Mahasiswa Indonesia Timur Menolak Rencana Pemberlakuan Tarif Interkoneksi
Sebagai Mahasiswa Indonesia Timur, dia merasa terpanggil untuk dapat menyuarakan kebenaran.
Editor: Hasanudin Aco
TRIBUNNEWS.COM, JAKARTA - Koalisi Mahasiswa Indonesia Timur Untuk Mengawal Nawacita (Komitmen) menolak rencana pemberlakuan tarif interkoneksi yang akan diberlakukan pemerintah.
"Penolakan ini sebagai wujud rasa peduli dan tanggung jawab selaku perwakilan mahasiswa Indonesia Timur yang tak ingin berdampak terhadap kerugian negara," ujar Koordinator Komitmen, Abdul Rohim di Jakarta, Jumat (2/9/2016),
Yang paling utamanya perusahaan milik negara akibat kerugian yang nantinya dialami PT Telkom dan Telkomsel atas pemberlakuan tarif interkoneksi yang baru.
Sementara itu, perwakilan Koalisi Mahasiswa Maluku, Abdul Rahim menyatakan, bahwa kebijakan terkait interkoneksi tak boleh merugikan penyelenggara telekomunikasi, apalagi setelah dia mendengar langsung paparan dari FSP-BUMN Strategis.
"Ini jelas akan membuat rugi operator telekomunikasi yang notabene adalah perusahaan negara. Bagi kami, hal ini sangat disayangkan,"sambungnya.
Saat ini kata dia, untuk kawasan Timur Indonesia, masih membutuhkan perluasan jaringan.
"Kami berharap pemerintah dapat fokus untuk dapat menyediakan layanan broadband hingga ke pelosok,"tandasnya.

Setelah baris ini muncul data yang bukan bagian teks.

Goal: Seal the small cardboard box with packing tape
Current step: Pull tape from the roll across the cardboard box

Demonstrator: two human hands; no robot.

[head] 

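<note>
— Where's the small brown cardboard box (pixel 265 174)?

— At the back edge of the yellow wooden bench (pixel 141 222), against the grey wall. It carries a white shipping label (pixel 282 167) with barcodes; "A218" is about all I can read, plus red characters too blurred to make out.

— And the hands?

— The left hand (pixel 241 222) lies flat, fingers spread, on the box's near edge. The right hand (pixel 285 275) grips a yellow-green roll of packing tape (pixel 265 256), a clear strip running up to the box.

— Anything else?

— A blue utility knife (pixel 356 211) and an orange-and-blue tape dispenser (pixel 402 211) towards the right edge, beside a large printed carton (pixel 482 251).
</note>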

Hal senada juga dikatakan Wakil Koalisi Mahasiswa dari NTT, Ahmad Nasir Rarasina. Dia enyampaikan terima kasih kepada Telkom yang terus membangun jaringan sampai ke daerah-daerah di NTT.
"Kami sangat mendukung setiap upaya membangun dan perluasan jaringan telekomunikasi yang dapat membantu masyarakat, serta penduduk di penjuru yang selama ini masih terisolasi akibat kesulitan dalam berkomunikasi,"ujarnya.
" Kami sangat respek terhadap apa yang disuarakan oleh Federasi Serikat Pekerja BUMN Strategis terhadap upaya menolak kebijakan yang secara substansi tidak menguntungkan masyarakat, bahkan ada potensi kerugian jika kebijakan ini benar-benar diberlakukan," sambungnya lagi.
Sebagai Mahasiswa Indonesia Timur, dia merasa terpanggil untuk dapat menyuarakan kebenaran. Oleh karena itu, dia tidak ingin masyarakat terjebak opini seolah-olah penurunan tarif interkoneksi menguntungkan masyarakat.
"Bagi kami tidak ada keuntungan karena sebagaimana catatan kami, komponen biaya interkoneksi hanya 10-15 persen dari tarif telepon. Bagaimana kami bisa berpikir untung, sementara untuk kawasan Timur Indonesia seperti di Papua saja, masih ada saudara kami yang belum menikmati jaringan telekomunikasi,"pungkasnya.
Sementara itu, Ketua FSP-BUMN Strategis Wisnu Adhi Wuryanto menyatakan akan terus menyuarakan penolakan terhadap rencana kebijakan Menkominfo tersebut.
Wisnu dalam pernyataannya mengatakan kebijakan interkoneksi ini juga akan diikuit dengan Revisi PP 52 dan 53 tahun 2000 terkait sharing network. Jika revisi terkait sharing network ini jalan, operator yang tidak membangun jaringan akan sangat diuntungkan.
"Dari sisi regulasi, kami menilai ini seperti memberi fasilitas kepada operator swasta asing secara berlebihan. Padahal didalam modern licensing, ada kewajiban setiap operator untuk membangun jaringan sesuai dengan yang mereka rencanakan. Jangan sampai regulasi ini merugikan operator yang telah bersusah payah membangun jaringan," ujarnya.